Morgan Jones
- Born: 23 May 1999 (age 27) Nuneaton, Warwickshire, England
- Height: 1.99 m (6 ft 6 in)
- Weight: 110 kg (17 st; 240 lb)
- University: Swansea University

Rugby union career
- Position: Lock

Senior career
- Years: Team / Apps / (Points)
- 2017–2025: Llandovery / 39 / (15)
- 2020–2025: Scarlets / 63 / (0)
- 2025–2026: Doncaster Knights / 23 / (10)
- 2026–: Llandovery / 1 / (0)
- Correct as of 13 September 2026

International career
- Years: Team / Apps / (Points)
- 2018–2019: Wales U20s / 6 / (0)
- Correct as of 25 October 2020

= Morgan Jones (rugby union) =

Welsh rugby union player

Morgan Jones (born 23 May 1999) is a Welsh rugby union player, who most recently played for United Rugby Championship side Scarlets as a lock.

==Professional career==
Born in Nuneaton, Jones was part of the Leicester Tigers academy until he was 18. After departing the club, Jones came into contact with the Welsh Exiles programme, qualifying for Wales through a Llanelli-born grandfather. Jones moved from the midlands to Llanelli, joining the Scarlets academy. While part of the academy, Jones attained in a degree on criminology and criminal justice at Swansea University.

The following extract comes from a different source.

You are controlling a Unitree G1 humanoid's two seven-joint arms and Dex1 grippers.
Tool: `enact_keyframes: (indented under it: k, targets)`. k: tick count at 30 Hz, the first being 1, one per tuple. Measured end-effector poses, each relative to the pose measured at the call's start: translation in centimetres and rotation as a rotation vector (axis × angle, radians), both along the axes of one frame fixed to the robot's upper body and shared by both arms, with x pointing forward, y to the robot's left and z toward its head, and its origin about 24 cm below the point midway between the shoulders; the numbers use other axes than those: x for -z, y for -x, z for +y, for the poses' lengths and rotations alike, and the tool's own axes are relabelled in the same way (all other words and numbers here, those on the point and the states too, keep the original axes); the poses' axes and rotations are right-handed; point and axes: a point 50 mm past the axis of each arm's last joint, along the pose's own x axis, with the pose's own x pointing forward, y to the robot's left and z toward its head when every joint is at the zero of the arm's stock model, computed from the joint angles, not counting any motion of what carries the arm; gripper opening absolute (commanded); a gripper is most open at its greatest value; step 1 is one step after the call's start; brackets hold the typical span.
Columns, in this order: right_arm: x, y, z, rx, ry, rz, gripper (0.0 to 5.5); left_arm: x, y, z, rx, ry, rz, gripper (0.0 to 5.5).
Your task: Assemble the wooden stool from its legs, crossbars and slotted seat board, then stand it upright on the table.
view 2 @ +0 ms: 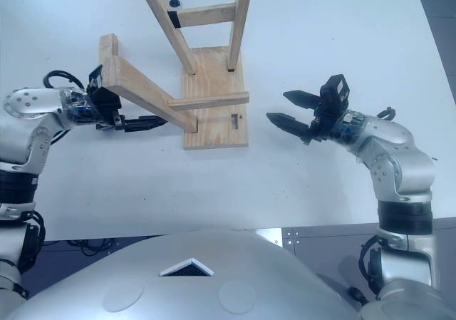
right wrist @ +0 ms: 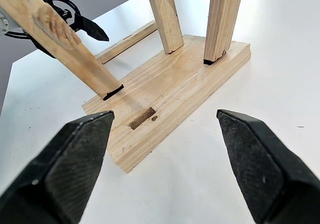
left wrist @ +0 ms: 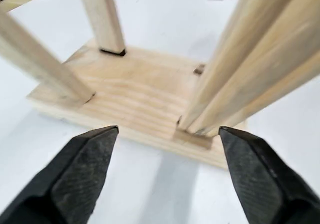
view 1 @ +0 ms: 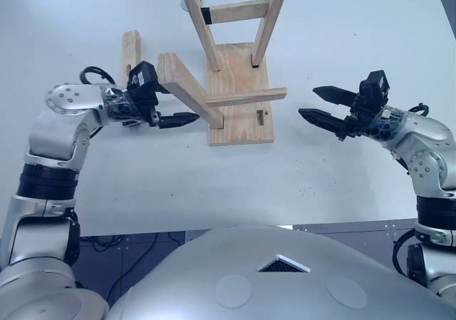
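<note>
Beside the pale slotted wooden seat board (view 1: 239, 127) lying flat on the white bench (view 1: 342, 21), our left pincer (left wrist: 167, 130) and right pincer (view 1: 306, 100) gape empty, so we judge it best to fetch the loose pale wooden leg (view 1: 130, 53) and seat it squarely in the vacant slot (view 1: 261, 117).

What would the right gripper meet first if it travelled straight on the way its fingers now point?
Most likely the near edge of the slotted seat board, close to its empty slot; the right gripper points straight at it. Its height is unclear, so it might pass just above.
</note>
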Motion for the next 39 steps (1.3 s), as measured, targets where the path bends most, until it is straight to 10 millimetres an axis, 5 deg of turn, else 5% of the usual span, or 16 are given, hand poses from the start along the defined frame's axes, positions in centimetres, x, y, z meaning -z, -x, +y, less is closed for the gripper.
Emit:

Jones played for Wales U18, and made his Wales U20 debut during the 2018 Six Nations Under 20s Championship. An ankle injury ruled Jones out of the 2019 Six Nations Under 20s Championship, but he returned to the team for the 2019 World Rugby Under 20 Championship.

Making his debut in a preseason friendly against Jersey Reds in 2019, Jones signed his first professional contract for Scarlets in August 2020. He made his Scarlets debut in Round 3 of the 2020–21 Pro14 against Benetton. During the match, Jones received a red card, but upon review after the match, the card was rescinded. Jones extended his contract in April 2021.

On 21 April 2023, Jones signed another contract extension with the Scarlets, along with fellow lock Jac Price.

Jones was released by the Scarlets at the end of the 2024–25 United Rugby Championship. Jones later signed for Doncaster Knights.

Jones returned to Wales to play for Llandovery RFC after one season with Doncaster.